By 2018, you should be able to leave London’s Garden Bridge to the north onto Arundel Street. As you leave behind the tourists having a nice day out, or turn away disappointed because the bridge is closed for a private corporate event, you should remember that the biggest winners from the £60m of public funding will be the developers and owners of places like the brand new Arundel Great Court.

This £351m development will feature a new five-star hotel and 151 luxury flats, and could be completed around the same time as the bridge. In their summary of the business case for the Garden Bridge, Transport for London (TfL) notes that projects of this kind usually make the local area more desirable, and so drive up land and property values. TfL estimates that the value of the Arundel Great Court development could rise by 5 per cent if it’s built.

Consider, too, all the people who already own land in property in the area. They should be able to charge even higher rents to tenants, and command a higher price if they choose to sell their office space or flat, all without lifting a finger.

TfL reckon the total one-off uplift in land and property values for businesses and residents brought about by the new bridge will be in the order of £84m. That’s more than the public money that TfL and the Treasury are contributing. Their £60m, drawn from transport budgets, will help a charitable trust build a bridge with little transport value and no public right of way, and which results in a £84m windfall to private interests.

(As an aside, in the midst of a desperate housing crisis, on page 97 of this document, TfL describes this windfall to wealthy land and property owners as a “large positive”. They add this windfall to the positives in their cost-benefit analysis. Given the mayor’s declared concern about high house prices, shouldn’t his transport agency be looking at rising land and property prices as a negative?)


Why can’t the Mayor capture this windfall gain to offset the public subsidy for the bridge? TfL hope to use planning obligations on new development to capture some of it – but that won’t go very far.

City Hall and TfL have been looking at Tax Increment Financing for regeneration in nearby Vauxhall and Nine Elms. This mechanism enables them to borrow money from the government to invest in regeneration: once the scheme is completed, it will result in greater tax revenues, which the government can use to paying off the borrowing. There’s no suggestion of that being used here.
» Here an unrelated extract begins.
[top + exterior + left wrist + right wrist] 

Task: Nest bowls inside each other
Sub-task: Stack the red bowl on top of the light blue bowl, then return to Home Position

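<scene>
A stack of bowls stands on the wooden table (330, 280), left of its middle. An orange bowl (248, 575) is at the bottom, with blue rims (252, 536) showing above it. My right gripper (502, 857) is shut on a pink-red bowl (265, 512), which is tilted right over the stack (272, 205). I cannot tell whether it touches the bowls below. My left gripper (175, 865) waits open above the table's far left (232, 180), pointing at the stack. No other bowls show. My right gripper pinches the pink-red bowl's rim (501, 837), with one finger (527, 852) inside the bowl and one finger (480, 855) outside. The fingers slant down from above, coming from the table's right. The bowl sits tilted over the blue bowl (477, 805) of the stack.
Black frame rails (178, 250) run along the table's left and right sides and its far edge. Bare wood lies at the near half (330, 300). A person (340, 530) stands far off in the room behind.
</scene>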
But there is another option: land value tax. If the mayor would back those campaigners calling for such a tax, he could use it to capture much more of the gain, potentially even reclaiming the £60m in full.

One simple way to do this would be to tax all land owners based on the rental income from their land, as used to happen. If the land owner is occupying, not renting, the space (as with a home owner for example), you can instead tax the “imputed rent”: that is, the amount they could theoretically charge if they did let it out.

Because the bridge will increase its neighbours’ potential rents then, were such a scheme to be implemented, they would have to pay more in tax. In return for the taxpayer’s contribution to the construction of a fancy new bridge on their doorstep, they would have to chip a little more back into the public purse.

A land value tax wouldn’t only help TfL finance this scheme. It could also act as a disincentive to investors looking to speculate on land and property, and encourage investors hoarding development sites to get on and build something. This could all help stabilise or even reduce house prices in an area of London where they are beyond ridiculous.

City Hall could use the revenue to build more social housing along the South Bank, or to build a much more useful pedestrian and cycling bridge from Canary Wharf to Surrey Quays, where a new crossing is actually needed.

If the mayor’s principal aim is to build his legacy, TfL’s plans will probably do the trick. But if he wants to build a better transport network and a more affordable city, he should seriously consider backing the campaign for a land value tax.